EXERCISE BRIEF:
Output, exactly and alone, the lines from the one containing "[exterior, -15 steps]" through the last line of the material below, both ends included.

EXTRACTED DATA:
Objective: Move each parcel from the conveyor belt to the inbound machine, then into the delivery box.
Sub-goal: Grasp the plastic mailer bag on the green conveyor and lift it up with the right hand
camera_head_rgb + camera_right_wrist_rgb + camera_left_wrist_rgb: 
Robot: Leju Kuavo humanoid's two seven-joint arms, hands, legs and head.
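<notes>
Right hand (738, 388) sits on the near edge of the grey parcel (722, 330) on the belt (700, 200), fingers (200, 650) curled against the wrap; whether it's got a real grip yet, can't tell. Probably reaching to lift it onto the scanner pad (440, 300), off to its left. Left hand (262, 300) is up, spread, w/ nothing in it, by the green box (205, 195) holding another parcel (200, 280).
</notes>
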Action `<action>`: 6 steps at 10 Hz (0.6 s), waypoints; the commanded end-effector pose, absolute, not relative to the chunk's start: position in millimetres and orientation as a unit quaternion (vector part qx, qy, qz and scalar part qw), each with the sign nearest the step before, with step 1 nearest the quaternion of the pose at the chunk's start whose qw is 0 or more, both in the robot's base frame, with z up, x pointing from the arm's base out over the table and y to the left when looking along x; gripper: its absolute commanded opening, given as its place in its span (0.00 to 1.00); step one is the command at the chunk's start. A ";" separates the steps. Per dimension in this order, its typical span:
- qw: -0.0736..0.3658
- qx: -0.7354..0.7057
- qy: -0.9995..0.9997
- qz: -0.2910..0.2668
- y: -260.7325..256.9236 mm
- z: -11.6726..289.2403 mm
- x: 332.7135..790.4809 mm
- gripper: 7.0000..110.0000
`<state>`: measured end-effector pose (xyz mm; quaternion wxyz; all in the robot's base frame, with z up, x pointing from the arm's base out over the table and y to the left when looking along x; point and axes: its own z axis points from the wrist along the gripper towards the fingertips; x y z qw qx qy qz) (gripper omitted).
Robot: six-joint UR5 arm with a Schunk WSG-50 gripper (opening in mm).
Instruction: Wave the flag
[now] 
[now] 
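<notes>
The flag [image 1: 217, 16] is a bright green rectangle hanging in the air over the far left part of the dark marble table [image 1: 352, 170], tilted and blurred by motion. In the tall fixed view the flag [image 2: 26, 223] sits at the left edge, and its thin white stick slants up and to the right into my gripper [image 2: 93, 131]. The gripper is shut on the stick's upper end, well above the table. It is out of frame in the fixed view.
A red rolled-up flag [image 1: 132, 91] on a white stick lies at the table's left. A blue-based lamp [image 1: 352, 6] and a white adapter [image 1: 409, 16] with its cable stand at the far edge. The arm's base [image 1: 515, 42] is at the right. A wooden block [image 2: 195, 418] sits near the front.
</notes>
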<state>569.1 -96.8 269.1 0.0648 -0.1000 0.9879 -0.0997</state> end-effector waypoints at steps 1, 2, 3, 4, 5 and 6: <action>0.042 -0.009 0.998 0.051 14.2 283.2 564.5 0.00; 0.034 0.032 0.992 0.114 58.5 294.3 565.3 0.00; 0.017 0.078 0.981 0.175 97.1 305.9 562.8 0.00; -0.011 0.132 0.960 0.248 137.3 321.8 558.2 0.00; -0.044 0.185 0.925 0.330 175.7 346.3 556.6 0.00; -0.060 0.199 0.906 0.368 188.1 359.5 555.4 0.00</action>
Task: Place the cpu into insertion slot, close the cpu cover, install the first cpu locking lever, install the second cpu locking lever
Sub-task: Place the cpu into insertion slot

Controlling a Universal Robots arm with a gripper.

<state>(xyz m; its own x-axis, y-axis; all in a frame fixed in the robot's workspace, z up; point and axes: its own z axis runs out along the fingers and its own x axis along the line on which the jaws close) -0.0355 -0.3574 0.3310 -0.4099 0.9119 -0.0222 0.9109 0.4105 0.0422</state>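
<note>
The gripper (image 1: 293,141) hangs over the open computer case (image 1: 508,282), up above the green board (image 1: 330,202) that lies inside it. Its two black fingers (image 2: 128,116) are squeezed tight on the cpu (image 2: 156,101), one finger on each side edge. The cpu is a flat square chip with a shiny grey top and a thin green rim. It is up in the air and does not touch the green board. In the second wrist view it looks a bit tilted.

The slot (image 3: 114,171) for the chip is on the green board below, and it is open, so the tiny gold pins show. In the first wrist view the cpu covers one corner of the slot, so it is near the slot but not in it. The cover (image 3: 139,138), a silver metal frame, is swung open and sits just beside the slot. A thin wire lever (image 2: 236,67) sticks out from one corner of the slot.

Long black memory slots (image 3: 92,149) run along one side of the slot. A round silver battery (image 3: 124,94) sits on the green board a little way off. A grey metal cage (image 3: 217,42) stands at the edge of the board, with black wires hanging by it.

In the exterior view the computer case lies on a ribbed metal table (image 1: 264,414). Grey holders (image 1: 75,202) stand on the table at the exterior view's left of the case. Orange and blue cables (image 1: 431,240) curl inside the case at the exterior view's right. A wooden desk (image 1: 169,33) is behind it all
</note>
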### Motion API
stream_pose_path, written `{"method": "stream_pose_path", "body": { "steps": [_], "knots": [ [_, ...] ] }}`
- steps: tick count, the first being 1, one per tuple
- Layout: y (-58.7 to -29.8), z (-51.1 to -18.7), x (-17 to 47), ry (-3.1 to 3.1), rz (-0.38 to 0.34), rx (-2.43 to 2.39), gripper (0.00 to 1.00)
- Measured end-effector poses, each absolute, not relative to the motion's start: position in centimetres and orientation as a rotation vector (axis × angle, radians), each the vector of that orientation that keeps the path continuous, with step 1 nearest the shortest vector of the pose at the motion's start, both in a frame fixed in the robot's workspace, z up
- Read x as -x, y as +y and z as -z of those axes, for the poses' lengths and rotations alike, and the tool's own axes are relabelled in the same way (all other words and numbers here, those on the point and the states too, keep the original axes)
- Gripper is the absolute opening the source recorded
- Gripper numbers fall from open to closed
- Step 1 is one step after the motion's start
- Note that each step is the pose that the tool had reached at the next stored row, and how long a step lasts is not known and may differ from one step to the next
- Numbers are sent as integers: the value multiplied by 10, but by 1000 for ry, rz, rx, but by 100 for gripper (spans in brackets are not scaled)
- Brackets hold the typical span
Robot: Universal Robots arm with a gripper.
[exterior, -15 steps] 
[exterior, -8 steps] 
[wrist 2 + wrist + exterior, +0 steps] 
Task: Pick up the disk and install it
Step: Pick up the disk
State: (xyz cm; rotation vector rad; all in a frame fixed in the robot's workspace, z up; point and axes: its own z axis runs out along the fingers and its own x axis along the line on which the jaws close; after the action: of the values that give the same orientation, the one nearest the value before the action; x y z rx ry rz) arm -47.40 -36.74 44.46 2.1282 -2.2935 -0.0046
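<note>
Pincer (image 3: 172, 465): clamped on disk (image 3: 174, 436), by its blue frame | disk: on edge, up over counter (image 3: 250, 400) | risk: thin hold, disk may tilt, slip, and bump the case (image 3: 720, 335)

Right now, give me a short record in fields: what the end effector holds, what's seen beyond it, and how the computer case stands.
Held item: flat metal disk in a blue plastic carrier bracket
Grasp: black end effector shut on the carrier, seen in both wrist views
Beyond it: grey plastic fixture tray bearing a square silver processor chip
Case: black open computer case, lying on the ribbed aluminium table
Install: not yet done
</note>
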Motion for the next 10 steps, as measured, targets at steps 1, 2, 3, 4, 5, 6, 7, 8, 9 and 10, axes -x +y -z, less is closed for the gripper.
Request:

COMPLETED TASK:
[exterior, -15 steps] 
[exterior, -8 steps] 
[wrist 2 + wrist + exterior, +0 steps] 
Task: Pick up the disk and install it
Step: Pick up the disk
State: (xyz cm; rotation vector rad; all in a frame fixed in the robot's workspace, z up; point and axes: its own z axis runs out along the fingers and its own x axis along the line on which the jaws close; after the action: of the values that give the same orientation, the one nearest the value before the action; x y z rx ry rz) arm -47.40 -36.74 44.46 2.1282 -2.2935 -0.0046
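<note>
Pincer (image 3: 172, 465): clamped on disk (image 3: 174, 436), by its blue frame | disk: on edge, up over counter (image 3: 250, 400) | risk: thin hold, disk may tilt, slip, and bump the case (image 3: 720, 335)

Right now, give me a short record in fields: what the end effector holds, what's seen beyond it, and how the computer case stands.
Held item: flat metal disk in a blue plastic carrier bracket
Grasp: black end effector shut on the carrier, seen in both wrist views
Beyond it: grey plastic fixture tray bearing a square silver processor chip
Case: black open computer case, lying on the ribbed aluminium table
Install: not yet done
</note>
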Motion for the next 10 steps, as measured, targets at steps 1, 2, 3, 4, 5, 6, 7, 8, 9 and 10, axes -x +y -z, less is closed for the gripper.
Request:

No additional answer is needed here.